Self Shot Travel Filming Manifesto
This is a manifesto for how to shoot a movie, inspired by my own experiences filming whilst travelling, advice from String Films and a project I did whilst studying design at Goldsmiths.
- Formulate complete sentences when speaking into the camera.
- Keep the audience in mind with what you say to the camera.
- The camera is not a confidant. Use your diary for that.
- If you are going to do a travelling shot, spend the time and make it worthwhile.
- Don’t shoot unless you are interested in what you are shooting.
- Don’t try and be a presenter.
- Don’t try to shoot National Geographic documentaries.
- Don’t say a place is “beautiful”, “amazing”, “I am in awe of it”. Don’t describe.
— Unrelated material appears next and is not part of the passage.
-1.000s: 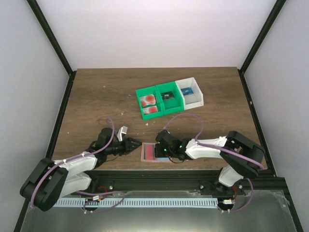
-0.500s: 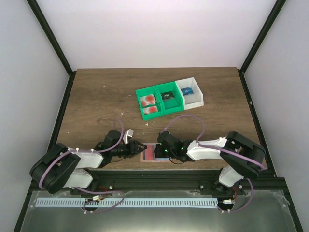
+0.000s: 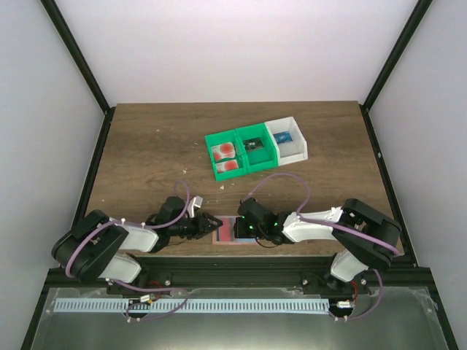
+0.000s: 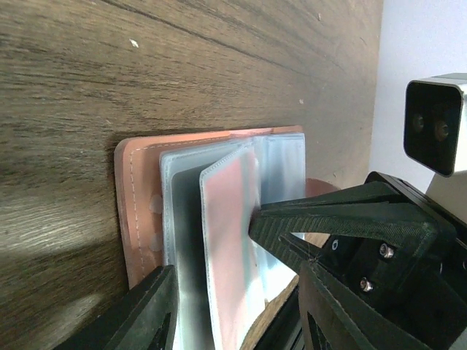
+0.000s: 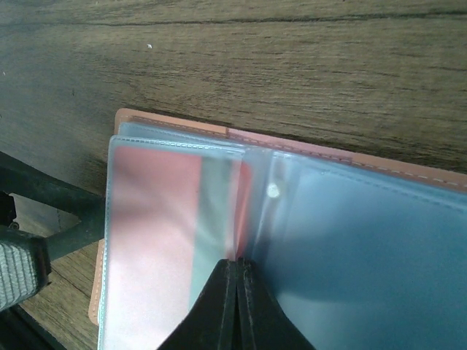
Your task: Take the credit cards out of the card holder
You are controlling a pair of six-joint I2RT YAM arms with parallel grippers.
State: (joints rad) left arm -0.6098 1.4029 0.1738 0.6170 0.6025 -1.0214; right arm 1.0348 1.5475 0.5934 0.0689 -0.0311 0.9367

Observe and shoot (unless it’s a video diary) e.g. show don’t tell.
- If you are shooting your own face, make sure your face is in the shot.
- Keep soundbites down to under 10 seconds.
- Keep dialogue down to 10 shots of 10 seconds per piece.
- Keep complicated reflections for the written journal.
- Look into the camera when you are talking into it.
- Learn from your mistakes.
- Get close to the action.
- Use a tripod and ‘lock off shots’ when possible.
- Let people speak if they want.
- Whatever is the central subject matter get plenty of good shots of it.
- Quality not quantity.
- If you are shooting something with a name for research, get the name written down.
- Get permission from subjects where necessary.
- Safety first. If you feel in danger put your camera away. It is best to stay safe and keep your equipment and footage than lose it.
- Keep your batteries charged.
- Keep your footage appropriately backed up especially if you are using a digital camera.
- Keep the lens clean and free of dirt.
- Don’t interrupt the person who you are filming and try to avoid speaking whilst behind the camera.
Post first written in 2011. Updated 2022.